Il 26 marzo del 2003 scatta l'operazione "Lupi", l'allora patron del Cosenza calcio resterà in carcere per ben nove mesi prima di essere scagionato

Quando arrestarono Pagliuso, il clamoroso errore giudiziario compie vent’anni

Il 26 marzo del 2003 è memorabil data. Quel giorno, infatti, le manette si stringono ai polsi dell’allora presidente del Cosenza calcio, Paolo Fabiano Pagliuso, sulla scorta di un sospetto: aver trasformato la società in una sorta di «lavanderia del denaro sporco della criminalità organizzata». Un’accusa che si rivelerà poi completamente infondata, ma tant’è: il suo arresto segna l’inizio della cosiddetta operazione “Lupi” che, a conti fatti, passerà agli annali della cronaca come uno dei più grandi flop giudiziari di sempre. Vent’anni dopo, ripercorriamo le tappe di quella vicenda che ha lasciato una cicatrice ancora ben visibile sul volto della città.

Oltre a Pagliuso, che resterà ingiustamente dietro le sbarre per ben nove mesi, finiscono agli arresti – fra carcere e domiciliari – altre dodici persone fra componenti del suo consiglio d’amministrazione e alcuni affiliati (veri e presunti) delle cosche cosentine. La Dda dell’epoca li ritiene uniti da un unico disegno criminoso. Le accuse che piovono sul patron, infatti, sono di quelle da far tremare le vene e i polsi: associazione a delinquere ed estorsione con l’aggravante del metodo mafioso, appropriazione indebita, falso in bilancio, truffa ai danni della Figc e della Covisoc. In più, gli inquirenti accusano Pagliuso di essere anche il mandante delle intimidazioni al giornalista sportivo Giuseppe Milicchio e all’imprenditore Settimio Lorè. Quest’ultimo, in particolare, si riteneva fosse stato messo sotto pressione per indurlo a cedere le quote societarie in suo possesso.

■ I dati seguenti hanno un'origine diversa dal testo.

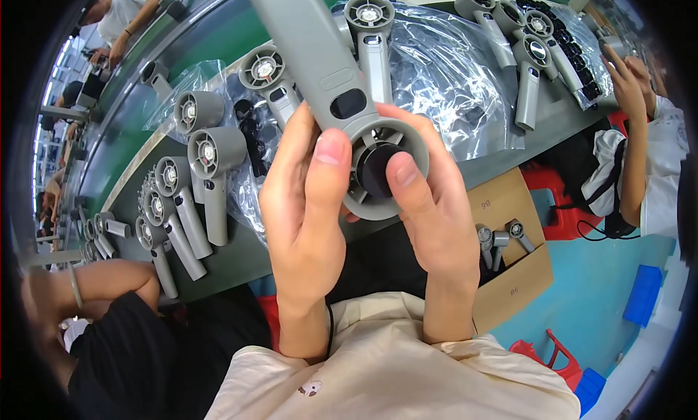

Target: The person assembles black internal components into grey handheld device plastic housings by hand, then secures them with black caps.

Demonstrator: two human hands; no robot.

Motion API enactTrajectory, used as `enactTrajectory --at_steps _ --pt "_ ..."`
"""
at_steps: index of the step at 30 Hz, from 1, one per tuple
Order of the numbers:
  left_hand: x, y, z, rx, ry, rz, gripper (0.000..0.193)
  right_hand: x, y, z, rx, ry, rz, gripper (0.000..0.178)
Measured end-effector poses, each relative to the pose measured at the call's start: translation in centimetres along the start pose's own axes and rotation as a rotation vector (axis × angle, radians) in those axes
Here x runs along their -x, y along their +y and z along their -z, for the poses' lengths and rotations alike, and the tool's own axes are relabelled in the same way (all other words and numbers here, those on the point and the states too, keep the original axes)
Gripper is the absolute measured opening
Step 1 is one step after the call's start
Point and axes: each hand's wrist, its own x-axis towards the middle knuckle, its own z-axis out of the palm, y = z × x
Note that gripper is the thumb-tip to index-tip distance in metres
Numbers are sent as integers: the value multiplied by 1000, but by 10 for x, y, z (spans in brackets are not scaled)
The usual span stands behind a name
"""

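Observation:
Close in front of me is a grey handheld fan (pixel 318 64), its handle pointing away and its round head towards my body. Both hands wrap round the head. The thumb of my left hand (pixel 305 216) lies along the rim, near a dark oval panel (pixel 348 104) on the handle. With the thumb of my right hand (pixel 443 224) I press on a round black cap (pixel 374 170) in the middle of the head. The cap partly covers the spokes inside the ring. Most of my other fingers are hidden behind the head.
Several grey fans (pixel 211 158) lie along the bench on the left; others (pixel 534 53) are at the far right. Clear plastic bags (pixel 451 78) cover the middle. An open carton (pixel 512 293) with fans stands below right. Co-workers sit on both sides, near a red stool (pixel 556 202).

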Motion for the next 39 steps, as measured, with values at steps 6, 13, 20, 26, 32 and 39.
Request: enactTrajectory --at_steps 6,13,20,26,32,39 --pt "13 -13 -13 -176 196 -255 55 -2 7 -1 -26 9 95 57" --pt "19 -26 -11 -139 171 -328 57 -3 7 3 -53 -83 158 61" --pt "15 -33 -19 -121 238 -444 56 -3 17 2 -140 -36 315 84" --pt "13 -34 -13 28 396 -328 65 6 12 2 692 -14 268 60" --pt "5 -28 -9 155 318 -404 71 26 -46 2 1094 16 768 49" --pt "14 -23 -25 216 344 -422 65 9 4 -14 703 5 598 65"
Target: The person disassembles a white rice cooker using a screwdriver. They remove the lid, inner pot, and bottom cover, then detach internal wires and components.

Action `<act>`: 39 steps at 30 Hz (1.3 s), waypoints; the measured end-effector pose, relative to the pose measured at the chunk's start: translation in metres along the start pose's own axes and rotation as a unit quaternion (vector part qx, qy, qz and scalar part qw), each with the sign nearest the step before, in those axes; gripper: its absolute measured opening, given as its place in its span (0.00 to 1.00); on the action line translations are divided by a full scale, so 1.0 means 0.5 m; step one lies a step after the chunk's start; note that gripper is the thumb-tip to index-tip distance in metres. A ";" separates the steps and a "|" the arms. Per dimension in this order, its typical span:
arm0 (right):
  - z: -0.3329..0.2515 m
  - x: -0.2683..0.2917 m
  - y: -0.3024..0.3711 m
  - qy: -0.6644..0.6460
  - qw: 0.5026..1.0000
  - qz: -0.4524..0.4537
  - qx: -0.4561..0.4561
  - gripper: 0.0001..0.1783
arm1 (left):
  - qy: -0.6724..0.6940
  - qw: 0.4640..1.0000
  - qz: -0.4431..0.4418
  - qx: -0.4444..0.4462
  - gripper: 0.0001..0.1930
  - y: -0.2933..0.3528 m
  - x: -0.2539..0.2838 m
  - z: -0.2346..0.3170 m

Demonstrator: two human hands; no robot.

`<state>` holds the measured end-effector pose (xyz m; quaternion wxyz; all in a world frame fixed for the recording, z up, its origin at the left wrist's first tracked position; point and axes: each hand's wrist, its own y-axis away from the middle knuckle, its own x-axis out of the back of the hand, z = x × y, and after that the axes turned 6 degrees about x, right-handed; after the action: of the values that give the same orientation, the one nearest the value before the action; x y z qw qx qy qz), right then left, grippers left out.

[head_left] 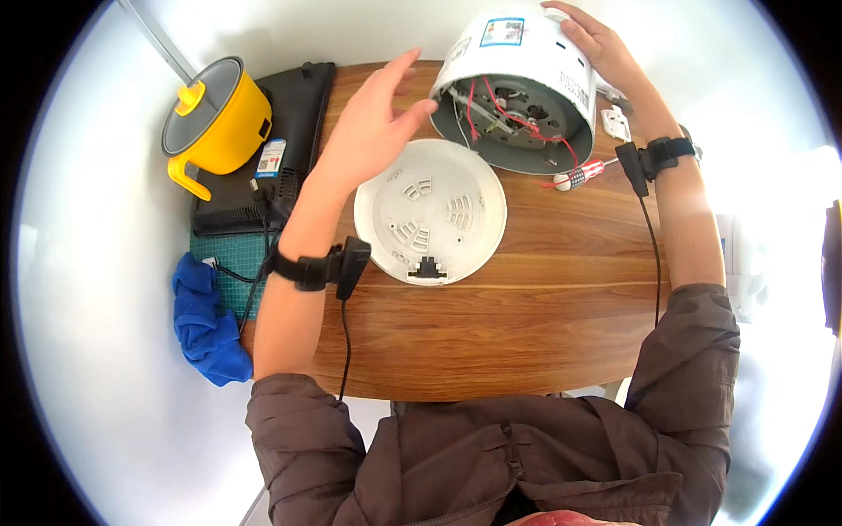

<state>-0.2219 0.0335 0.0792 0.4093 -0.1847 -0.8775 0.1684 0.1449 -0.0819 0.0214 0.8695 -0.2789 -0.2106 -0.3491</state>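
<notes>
A white rice cooker body (537,54) lies tipped on the far part of the table, its open underside facing me. Inside it, red wires (517,118) and metal parts show. My right hand (598,44) grips the housing at its upper right, the thumb and fingers on the shell. My left hand (373,118) is raised left of the housing, fingers extended and holding nothing. Below and between them, a round white base cover (438,188) with vent slots lies on the table, a black socket piece at its near edge.
Right of the cooker body lie a screwdriver (581,174) with a patterned red and white handle and a white plug (616,124). At left, a yellow pot (230,123) stands on a black flat panel (298,114). Near it are a green mat (239,294) and a blue cloth (203,329).
</notes>
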 end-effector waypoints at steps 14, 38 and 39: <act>-0.014 0.003 0.022 0.145 0.987 0.048 -0.043 0.33 | -0.103 0.992 -0.078 -0.009 0.34 -0.089 -0.067 0.037; 0.004 -0.074 0.440 0.262 0.950 0.017 0.167 0.18 | 0.165 0.981 -0.092 0.031 0.43 -0.066 -0.076 -0.011; 0.005 -0.081 0.435 0.259 0.951 0.000 0.167 0.18 | 0.167 0.982 -0.087 0.035 0.43 -0.065 -0.076 -0.017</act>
<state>-0.1593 0.2050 -0.0462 0.6473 -0.1515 -0.7007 0.2589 0.0973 -0.0884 0.0046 0.8682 -0.1667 -0.0983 -0.4570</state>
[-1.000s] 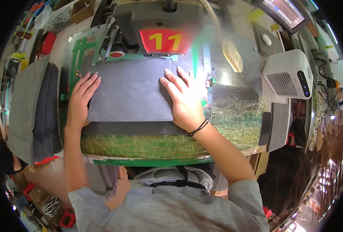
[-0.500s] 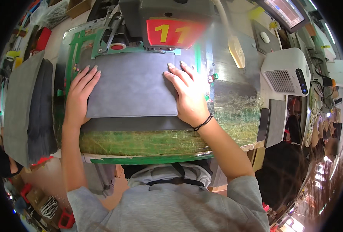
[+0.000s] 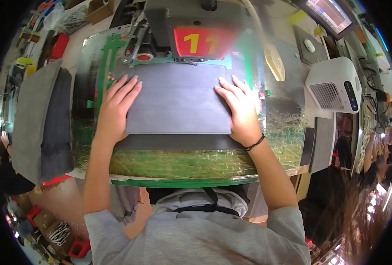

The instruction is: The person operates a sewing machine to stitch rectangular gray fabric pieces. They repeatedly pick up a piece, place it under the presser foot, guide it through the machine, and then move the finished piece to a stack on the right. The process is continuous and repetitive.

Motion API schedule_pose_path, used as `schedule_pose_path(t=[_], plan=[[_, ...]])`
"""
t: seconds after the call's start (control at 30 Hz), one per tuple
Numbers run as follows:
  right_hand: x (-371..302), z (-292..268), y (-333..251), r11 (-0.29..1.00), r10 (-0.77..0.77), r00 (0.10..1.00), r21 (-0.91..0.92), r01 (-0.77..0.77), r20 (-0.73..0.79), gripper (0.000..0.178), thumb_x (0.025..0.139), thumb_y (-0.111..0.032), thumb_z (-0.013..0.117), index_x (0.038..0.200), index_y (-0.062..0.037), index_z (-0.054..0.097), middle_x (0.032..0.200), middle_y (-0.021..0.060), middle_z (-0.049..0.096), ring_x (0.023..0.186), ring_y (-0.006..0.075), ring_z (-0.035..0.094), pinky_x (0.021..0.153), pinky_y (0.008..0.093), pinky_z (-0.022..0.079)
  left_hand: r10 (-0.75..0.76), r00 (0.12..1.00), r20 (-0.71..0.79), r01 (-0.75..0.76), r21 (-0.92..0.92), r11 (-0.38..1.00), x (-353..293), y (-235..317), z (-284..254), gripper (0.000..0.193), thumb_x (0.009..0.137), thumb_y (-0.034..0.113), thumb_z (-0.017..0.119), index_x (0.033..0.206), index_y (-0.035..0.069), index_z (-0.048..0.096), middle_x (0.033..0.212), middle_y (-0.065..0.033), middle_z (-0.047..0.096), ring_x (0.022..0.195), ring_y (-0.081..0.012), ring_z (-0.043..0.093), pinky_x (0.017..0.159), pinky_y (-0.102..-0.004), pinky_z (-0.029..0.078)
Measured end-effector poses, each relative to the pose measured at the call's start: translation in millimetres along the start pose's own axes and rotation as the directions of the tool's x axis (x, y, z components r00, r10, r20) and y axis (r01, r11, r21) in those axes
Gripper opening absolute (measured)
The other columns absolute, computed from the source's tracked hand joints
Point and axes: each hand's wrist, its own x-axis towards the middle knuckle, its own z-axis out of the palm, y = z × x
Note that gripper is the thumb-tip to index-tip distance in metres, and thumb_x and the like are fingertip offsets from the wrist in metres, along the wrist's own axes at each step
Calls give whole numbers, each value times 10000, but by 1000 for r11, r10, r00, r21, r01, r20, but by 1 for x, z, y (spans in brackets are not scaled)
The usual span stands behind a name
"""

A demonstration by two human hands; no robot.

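Laying the left hand (image 3: 115,108) over the left side of a grey sheet (image 3: 178,104), stretching its fingers out and pointing them forward, away from a grey shirt (image 3: 196,234). Laying the right hand (image 3: 243,110) likewise over the right side, wearing a black wristband (image 3: 255,142) just below it. Clenching neither hand; resting both with loosened, extended fingers rather than grasping, though hiding the thumbs too much to tell of any pinch beneath the edges.

Having the grey sheet flat between both hands, in the middle of a green-tinged table (image 3: 182,163), bringing its far edge close to the front of a dark machine (image 3: 160,26) bearing a red label (image 3: 200,43). Showing a darker sheet (image 3: 182,142) jutting out along the near edge, from under the grey one.

Having a stack of grey sheets (image 3: 35,123) at the far left, well apart from the hands. Having a cream paddle (image 3: 274,64) beyond the right hand, and farther right a white box (image 3: 333,86) with a slatted front, a mouse (image 3: 309,45) and a black phone (image 3: 307,145).
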Motion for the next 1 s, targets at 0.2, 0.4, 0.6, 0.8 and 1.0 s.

Alla fine, però, quel teorema non trova alcun riscontro in aula e gli imputati saranno assolti con una motivazione chiara: «Il fatto non sussiste». Quei reati, dunque, non esistono. Non sono mai stati consumati. A nulla vale il tentativo dell’accusa di dimostrare il contrario, avvalendosi del contributo di svariati collaboratori di giustizia. Il loro intervento, infatti, avrà un effetto analogo a quello di un clamoroso autogol. Il Tribunale, infatti, giudica «inutili» i racconti dei pentiti Francesco Amodio e Antonio Di Dieco, mentre le deposizioni di Oreste De Napoli e Franco Garofalo, più che inchiodare Pagliuso, giocano a favore della sua innocenza.

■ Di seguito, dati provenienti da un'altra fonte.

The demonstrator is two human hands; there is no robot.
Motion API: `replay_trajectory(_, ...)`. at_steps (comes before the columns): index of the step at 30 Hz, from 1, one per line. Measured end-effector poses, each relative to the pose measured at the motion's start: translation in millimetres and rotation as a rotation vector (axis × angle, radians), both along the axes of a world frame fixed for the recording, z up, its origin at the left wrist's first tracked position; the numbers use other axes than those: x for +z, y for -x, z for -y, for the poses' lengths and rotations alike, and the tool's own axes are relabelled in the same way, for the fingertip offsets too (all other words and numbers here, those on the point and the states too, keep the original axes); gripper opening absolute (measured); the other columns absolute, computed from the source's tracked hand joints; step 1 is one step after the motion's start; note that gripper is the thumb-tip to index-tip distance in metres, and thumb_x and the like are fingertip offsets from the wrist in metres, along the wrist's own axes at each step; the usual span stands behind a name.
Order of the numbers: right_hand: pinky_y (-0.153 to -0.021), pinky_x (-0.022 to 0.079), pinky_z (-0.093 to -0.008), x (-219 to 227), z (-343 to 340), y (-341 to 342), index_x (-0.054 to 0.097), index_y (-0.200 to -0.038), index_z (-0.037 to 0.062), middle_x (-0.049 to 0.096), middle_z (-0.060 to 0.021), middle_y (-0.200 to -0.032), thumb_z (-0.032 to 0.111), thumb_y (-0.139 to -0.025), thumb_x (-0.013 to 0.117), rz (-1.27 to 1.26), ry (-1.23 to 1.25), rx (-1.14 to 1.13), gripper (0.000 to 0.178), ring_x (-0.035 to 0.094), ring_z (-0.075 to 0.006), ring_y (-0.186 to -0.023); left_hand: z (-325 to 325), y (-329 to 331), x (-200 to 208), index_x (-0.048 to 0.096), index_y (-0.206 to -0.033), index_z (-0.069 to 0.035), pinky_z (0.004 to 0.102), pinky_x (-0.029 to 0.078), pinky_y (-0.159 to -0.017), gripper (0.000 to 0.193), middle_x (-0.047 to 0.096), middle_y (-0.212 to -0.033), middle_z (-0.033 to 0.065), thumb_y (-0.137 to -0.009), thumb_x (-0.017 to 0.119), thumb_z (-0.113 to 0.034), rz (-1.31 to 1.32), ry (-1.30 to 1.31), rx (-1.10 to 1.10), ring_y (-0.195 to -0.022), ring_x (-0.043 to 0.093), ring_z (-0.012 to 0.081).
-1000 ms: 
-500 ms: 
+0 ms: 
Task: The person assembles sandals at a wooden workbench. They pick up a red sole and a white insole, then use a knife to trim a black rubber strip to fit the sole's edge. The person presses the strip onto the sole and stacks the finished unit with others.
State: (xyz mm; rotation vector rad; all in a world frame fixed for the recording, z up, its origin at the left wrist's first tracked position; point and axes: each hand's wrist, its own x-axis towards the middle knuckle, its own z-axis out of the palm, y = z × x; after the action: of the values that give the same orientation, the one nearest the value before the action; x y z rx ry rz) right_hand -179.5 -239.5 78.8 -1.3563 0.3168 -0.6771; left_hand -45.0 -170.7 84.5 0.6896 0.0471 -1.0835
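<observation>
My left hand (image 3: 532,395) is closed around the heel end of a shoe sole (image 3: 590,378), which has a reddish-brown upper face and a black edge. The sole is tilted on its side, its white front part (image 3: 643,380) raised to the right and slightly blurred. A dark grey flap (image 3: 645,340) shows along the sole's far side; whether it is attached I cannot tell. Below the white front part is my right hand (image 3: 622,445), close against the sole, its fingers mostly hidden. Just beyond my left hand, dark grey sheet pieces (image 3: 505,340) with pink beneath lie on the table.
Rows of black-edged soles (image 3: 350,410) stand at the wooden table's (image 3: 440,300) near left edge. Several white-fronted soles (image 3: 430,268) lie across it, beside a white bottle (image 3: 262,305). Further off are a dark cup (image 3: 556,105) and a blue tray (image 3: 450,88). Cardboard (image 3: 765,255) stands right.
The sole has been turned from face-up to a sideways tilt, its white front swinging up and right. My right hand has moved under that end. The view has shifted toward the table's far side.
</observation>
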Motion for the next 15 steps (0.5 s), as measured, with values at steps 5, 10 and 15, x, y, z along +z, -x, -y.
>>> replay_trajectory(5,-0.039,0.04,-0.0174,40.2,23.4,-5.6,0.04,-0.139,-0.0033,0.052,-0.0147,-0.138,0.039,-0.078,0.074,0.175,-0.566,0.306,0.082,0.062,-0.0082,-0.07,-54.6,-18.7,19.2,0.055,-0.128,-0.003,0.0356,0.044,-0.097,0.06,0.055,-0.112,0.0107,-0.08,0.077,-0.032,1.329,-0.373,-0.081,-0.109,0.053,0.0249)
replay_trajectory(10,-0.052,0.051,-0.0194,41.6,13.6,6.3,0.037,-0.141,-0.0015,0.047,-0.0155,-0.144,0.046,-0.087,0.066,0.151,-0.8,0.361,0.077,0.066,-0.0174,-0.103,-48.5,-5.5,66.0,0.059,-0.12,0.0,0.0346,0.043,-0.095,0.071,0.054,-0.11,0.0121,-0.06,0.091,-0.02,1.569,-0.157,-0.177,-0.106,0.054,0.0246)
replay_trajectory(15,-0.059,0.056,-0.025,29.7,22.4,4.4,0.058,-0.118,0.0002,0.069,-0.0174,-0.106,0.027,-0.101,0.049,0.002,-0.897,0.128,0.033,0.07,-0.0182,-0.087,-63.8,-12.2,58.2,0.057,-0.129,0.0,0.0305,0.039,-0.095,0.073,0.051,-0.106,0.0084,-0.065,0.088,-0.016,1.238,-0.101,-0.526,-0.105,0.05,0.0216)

De Napoli, infatti, può solo ammettere che la società “Cosenza calcio” era vittima di continue richieste estorsive e altrettanto farà Garofalo, ex braccio del boss Franco Perna. Quest’ultimo, arrestato nel 1996, riferirà ben poco sui fatti trattati nel processo (che risalivano al periodo compreso tra il 1999 e il 2001), ricordando però come come anche la “Grandi impianti” di Paolo Fabiano Pagliuso fosse sottoposta a richieste estorsive. Il presidente del Cosenza, dunque, era vittima e non carnefice. Non spalleggiava la malavita ma era da essa taglieggiato. I giudici lo scriveranno a chiare lettere nelle motivazioni della sentenza.

Il processo si concentra in poche udienze fiume e a ottobre del 2006 arriva il verdetto che scagiona tutti e tredici gli imputati. Un anno e mezzo più tardi, a Catanzaro va in scena il secondo round giudiziario destinato a mettere una pietra tombale sull’inchiesta.  Non a caso, in quella sede la Procura generale si limiterà a proporre una sola modifica all’accusa di truffa ai danni della Figc, chiedendo la prescrizione del reato, ma per il resto si allinea alle difese sulla richiesta di un’assoluzione bis e collettiva.

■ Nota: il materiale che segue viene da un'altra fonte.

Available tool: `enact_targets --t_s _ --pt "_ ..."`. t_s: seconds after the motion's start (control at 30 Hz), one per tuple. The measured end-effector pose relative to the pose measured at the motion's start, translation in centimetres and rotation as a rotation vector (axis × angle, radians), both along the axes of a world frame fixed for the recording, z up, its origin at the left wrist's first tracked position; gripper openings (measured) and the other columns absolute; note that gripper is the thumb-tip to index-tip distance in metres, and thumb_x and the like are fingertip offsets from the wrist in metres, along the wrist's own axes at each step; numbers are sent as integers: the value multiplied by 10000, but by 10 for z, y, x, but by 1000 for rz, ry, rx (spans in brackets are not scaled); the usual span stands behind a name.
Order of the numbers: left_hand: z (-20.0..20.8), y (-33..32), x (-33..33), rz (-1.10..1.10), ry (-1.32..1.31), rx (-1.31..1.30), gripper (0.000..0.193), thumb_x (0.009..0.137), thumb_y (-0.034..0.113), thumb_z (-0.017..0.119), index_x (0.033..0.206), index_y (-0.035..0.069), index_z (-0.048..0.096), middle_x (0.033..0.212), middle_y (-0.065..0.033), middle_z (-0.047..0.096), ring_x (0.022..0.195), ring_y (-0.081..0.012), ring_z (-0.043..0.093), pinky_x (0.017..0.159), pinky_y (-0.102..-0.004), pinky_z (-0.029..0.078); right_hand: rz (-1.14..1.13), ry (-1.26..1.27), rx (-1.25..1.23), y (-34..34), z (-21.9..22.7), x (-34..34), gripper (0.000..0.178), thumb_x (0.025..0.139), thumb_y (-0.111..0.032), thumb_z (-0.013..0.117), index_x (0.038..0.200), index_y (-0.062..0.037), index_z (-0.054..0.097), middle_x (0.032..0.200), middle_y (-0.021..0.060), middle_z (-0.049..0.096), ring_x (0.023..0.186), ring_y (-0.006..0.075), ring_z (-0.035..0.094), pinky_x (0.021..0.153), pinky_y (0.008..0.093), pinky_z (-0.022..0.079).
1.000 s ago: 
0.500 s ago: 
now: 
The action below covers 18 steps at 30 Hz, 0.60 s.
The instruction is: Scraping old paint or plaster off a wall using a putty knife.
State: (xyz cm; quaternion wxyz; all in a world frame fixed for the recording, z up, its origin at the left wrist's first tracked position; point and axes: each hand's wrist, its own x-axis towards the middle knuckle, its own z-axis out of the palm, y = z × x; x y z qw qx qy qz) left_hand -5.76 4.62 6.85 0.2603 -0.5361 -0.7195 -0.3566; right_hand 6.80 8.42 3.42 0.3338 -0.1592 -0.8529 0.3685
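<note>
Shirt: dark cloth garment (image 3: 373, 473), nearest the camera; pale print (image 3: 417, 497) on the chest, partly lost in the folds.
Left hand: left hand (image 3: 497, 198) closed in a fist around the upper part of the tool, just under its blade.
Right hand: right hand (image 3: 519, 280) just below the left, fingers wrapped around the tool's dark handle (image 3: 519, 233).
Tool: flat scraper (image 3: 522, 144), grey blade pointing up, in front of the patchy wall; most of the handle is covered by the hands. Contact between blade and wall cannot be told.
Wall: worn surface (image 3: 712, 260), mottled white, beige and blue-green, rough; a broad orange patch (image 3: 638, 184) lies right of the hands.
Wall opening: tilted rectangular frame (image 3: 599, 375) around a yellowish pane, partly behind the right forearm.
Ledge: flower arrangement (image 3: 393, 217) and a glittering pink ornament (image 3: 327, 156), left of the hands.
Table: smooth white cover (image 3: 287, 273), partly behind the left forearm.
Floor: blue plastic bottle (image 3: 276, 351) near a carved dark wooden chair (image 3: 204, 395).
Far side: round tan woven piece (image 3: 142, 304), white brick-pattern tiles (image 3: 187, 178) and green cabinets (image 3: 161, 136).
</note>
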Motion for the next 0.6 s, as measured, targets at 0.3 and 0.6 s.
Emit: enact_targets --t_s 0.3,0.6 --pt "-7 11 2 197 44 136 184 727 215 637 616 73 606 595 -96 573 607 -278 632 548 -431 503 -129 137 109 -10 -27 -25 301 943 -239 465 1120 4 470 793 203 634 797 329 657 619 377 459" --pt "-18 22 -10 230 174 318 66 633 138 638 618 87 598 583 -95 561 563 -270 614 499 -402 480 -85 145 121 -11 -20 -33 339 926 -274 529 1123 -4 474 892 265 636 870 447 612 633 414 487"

Finirà così, ma come dicevamo la vicenda giudiziaria è destinata a lasciare strascichi devastanti. Uno  su tutti: la fine del calcio professionistico nella città dei Bruzi. Il fatidico 26 marzo, infatti, oltre all’arresto del presidente si procede anche al sequestro di tutti i suoi beni mobili e immobili, tra cui le società calcistiche del Cosenza e della Spal. In virtù di questi eventi, la squadra non potrà iscriversi al campionato di serie B e sarà costretta a ripartire dalle serie dilettantistiche.